Your objective :: Bring together every line in the data that includes "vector".

Data supplied ::
Content starts

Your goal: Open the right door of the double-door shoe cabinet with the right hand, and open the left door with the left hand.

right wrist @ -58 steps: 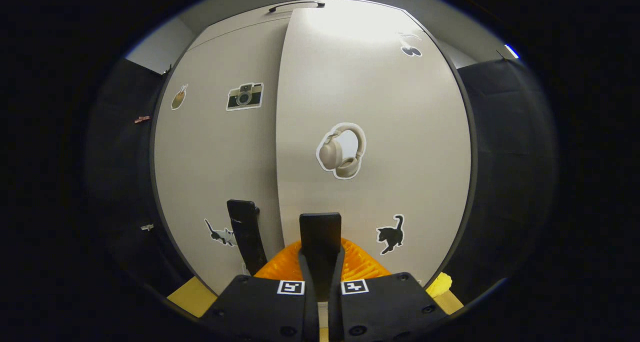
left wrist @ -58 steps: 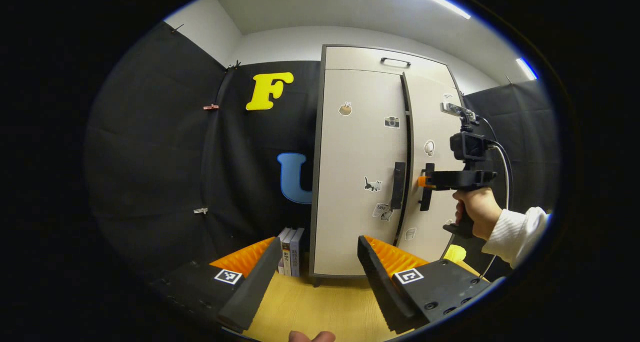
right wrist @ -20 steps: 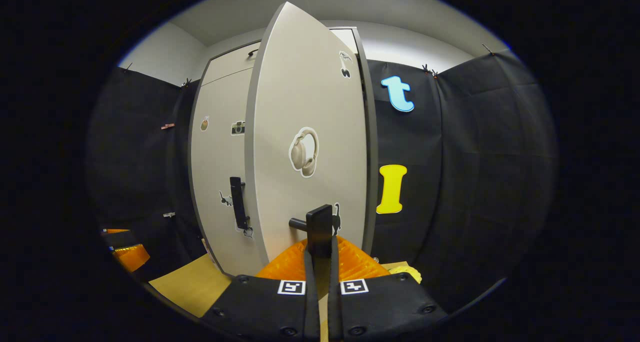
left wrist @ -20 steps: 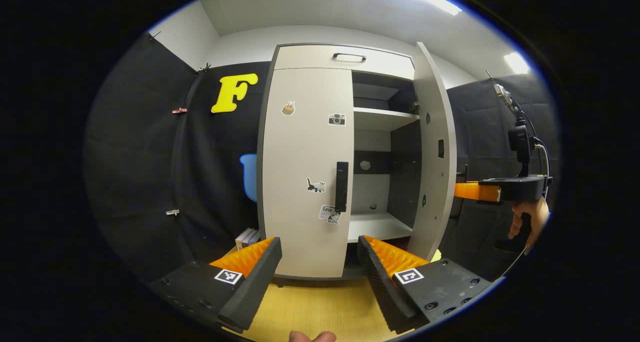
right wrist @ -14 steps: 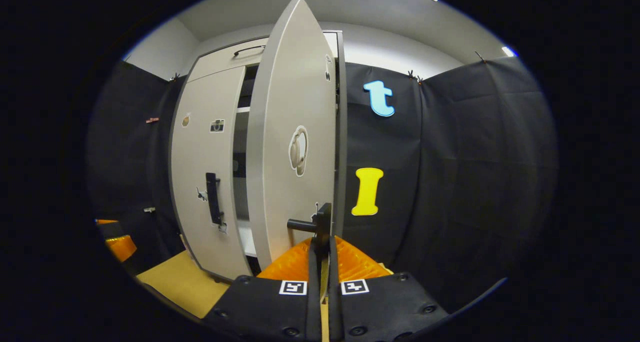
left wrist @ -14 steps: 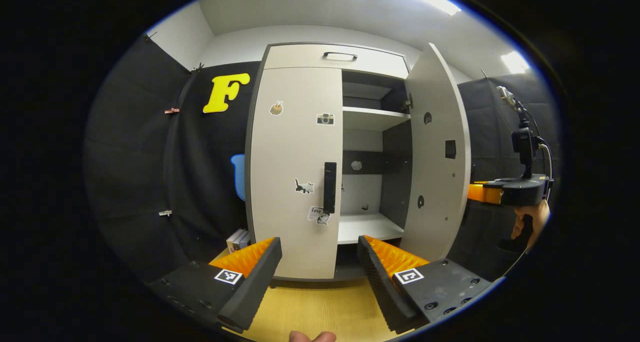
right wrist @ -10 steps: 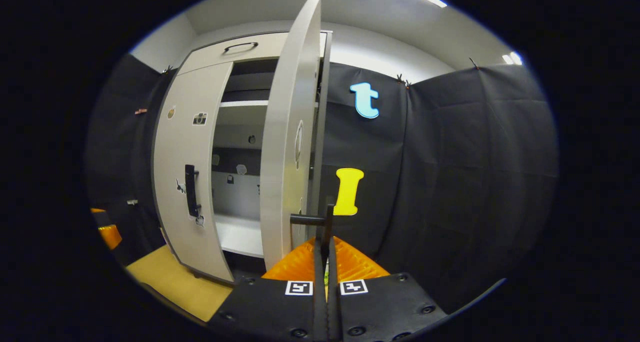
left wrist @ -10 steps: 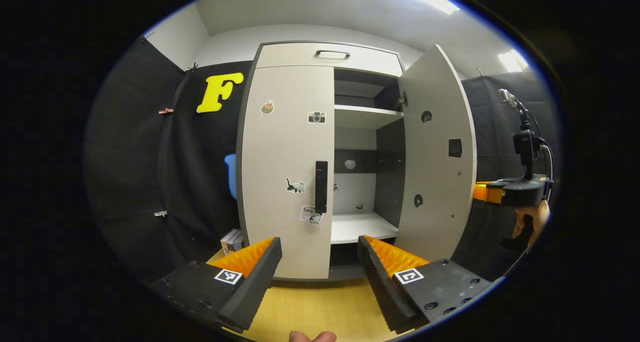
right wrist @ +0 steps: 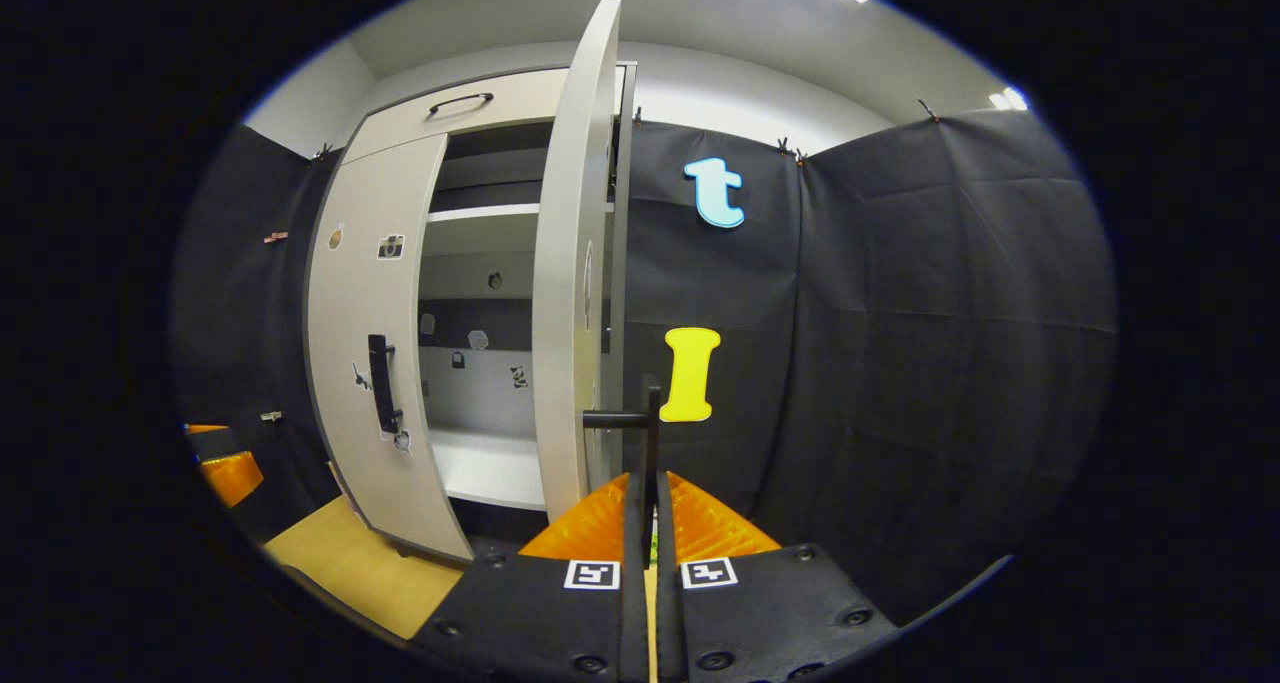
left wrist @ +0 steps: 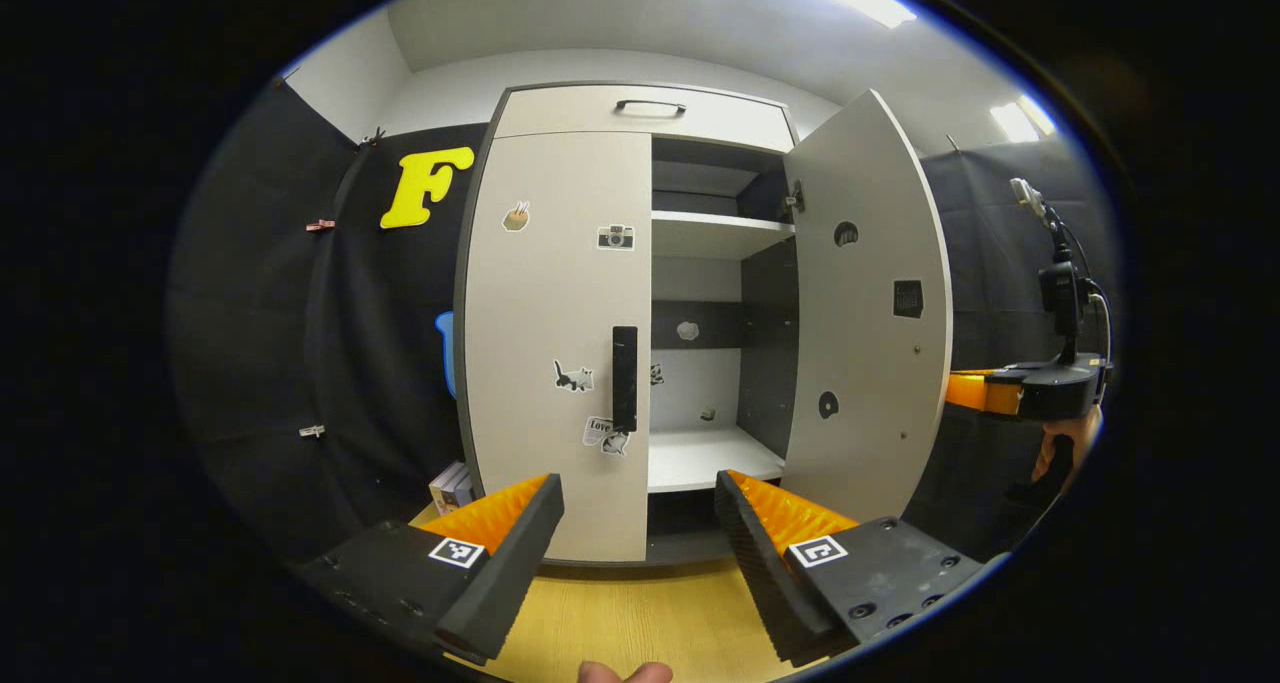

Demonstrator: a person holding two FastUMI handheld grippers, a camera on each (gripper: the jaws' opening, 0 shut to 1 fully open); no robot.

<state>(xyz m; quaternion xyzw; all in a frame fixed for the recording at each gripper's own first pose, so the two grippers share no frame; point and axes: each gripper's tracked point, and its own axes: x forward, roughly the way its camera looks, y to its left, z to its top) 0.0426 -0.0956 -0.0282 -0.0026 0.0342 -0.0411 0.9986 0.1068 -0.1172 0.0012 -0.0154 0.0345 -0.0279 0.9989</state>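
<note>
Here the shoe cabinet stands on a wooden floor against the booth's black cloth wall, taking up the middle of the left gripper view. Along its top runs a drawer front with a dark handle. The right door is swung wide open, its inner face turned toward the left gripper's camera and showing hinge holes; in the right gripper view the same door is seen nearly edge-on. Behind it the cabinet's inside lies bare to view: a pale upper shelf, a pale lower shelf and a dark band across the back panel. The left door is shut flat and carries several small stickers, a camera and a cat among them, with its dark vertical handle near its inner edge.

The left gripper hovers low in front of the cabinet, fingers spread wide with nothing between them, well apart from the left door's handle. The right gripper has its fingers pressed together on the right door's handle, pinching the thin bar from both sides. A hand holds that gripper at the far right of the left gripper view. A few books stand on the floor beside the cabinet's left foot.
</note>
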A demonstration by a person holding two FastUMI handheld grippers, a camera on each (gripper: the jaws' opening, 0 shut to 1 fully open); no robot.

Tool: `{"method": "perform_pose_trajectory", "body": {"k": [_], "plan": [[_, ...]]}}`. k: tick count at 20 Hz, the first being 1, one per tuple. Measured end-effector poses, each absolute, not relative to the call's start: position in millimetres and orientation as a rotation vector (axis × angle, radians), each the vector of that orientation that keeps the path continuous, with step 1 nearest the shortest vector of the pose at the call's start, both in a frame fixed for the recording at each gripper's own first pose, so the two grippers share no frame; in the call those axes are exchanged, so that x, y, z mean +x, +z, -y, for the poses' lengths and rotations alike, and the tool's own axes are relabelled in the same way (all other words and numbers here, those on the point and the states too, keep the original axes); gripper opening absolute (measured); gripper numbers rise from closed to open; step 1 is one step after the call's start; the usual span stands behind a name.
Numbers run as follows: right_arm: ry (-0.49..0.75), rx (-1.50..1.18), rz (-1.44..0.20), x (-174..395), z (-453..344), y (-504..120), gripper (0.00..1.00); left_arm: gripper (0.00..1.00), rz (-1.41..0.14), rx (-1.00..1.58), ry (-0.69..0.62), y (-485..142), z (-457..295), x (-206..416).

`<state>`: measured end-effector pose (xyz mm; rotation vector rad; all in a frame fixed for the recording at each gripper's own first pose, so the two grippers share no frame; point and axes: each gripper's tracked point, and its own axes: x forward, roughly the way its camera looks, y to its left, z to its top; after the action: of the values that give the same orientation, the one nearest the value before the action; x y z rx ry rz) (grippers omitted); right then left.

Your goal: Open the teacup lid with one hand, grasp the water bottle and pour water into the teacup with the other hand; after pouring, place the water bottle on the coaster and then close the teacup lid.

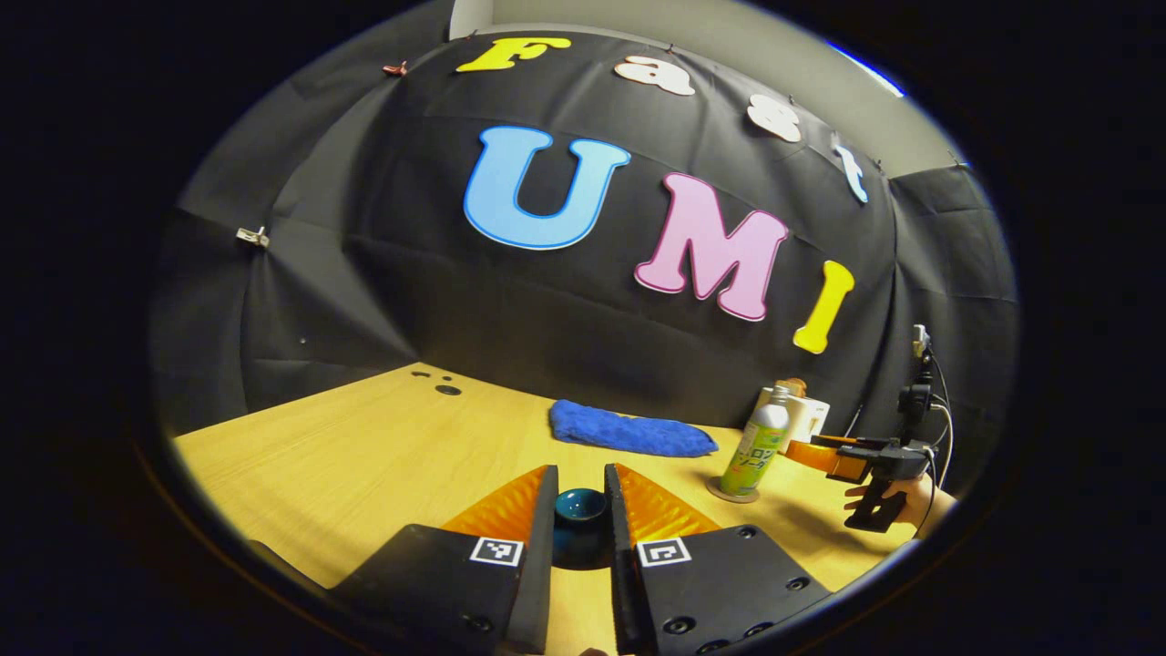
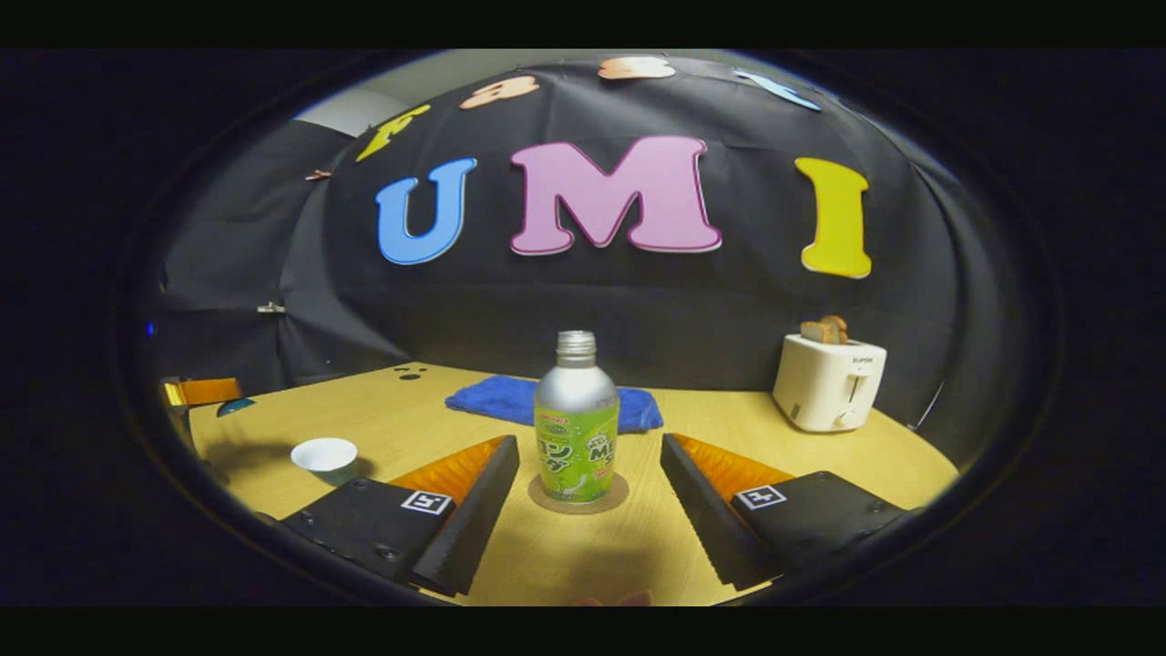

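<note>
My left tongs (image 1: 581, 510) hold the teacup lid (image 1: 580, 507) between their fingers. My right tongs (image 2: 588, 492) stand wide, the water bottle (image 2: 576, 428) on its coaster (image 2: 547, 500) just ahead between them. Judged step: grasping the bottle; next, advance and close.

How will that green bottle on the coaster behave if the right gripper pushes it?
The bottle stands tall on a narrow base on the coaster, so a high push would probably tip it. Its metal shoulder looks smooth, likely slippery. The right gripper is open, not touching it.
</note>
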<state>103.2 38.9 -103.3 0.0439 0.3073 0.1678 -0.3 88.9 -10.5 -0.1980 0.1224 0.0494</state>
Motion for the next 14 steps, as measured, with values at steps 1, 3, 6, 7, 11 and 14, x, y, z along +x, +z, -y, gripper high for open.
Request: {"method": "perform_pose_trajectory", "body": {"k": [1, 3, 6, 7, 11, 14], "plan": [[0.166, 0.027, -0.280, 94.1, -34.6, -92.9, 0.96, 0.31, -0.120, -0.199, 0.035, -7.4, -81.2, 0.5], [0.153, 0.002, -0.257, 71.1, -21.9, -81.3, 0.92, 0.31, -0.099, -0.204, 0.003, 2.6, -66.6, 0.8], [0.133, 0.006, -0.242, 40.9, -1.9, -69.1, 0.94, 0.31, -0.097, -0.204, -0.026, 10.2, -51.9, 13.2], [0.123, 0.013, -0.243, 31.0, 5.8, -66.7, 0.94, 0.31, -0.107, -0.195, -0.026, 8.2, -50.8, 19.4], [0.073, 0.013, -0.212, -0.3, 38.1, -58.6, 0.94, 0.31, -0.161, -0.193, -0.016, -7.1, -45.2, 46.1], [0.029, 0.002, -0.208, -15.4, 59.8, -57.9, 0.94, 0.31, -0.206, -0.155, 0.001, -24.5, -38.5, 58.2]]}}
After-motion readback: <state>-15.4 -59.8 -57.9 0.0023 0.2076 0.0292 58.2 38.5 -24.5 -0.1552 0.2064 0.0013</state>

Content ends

Problem solution ::
Tool: `{"method": "perform_pose_trajectory", "body": {"k": [_], "plan": [[_, ...]]}}`. k: tick count at 20 Hz, the first being 1, one per tuple. Measured end-effector poses, each absolute, not relative to the call's start: position in millimetres and orientation as a rotation vector (axis × angle, radians), each the vector of that orientation that keeps the path continuous, with step 1 nearest the shortest vector of the pose at the call's start, both in a frame fixed for the recording at each gripper's own first pose, so the two grippers share no frame; in the call those axes are exchanged, so that x, y, z mean +x, +z, -y, for the poses' lengths and rotations alike, and the tool's own axes are relabelled in the same way (all other words and numbers here, those on the point and the states too, keep the original axes); gripper opening absolute (measured); gripper numbers rise from closed to open; step 1 is one step after the call's start; the usual span stands behind a name.
`<state>`: measured end-effector pose (xyz mm; rotation vector rad; all in a frame fixed for the recording at each gripper's own first pose, so the two grippers share no frame; point and axes: each gripper's tracked point, and its own axes: x forward, roughly the way its camera looks, y to its left, z to its top; after the action: of the values that give the same orientation, the one nearest the value before the action; x y z rx ry rz) (grippers omitted); right then left.

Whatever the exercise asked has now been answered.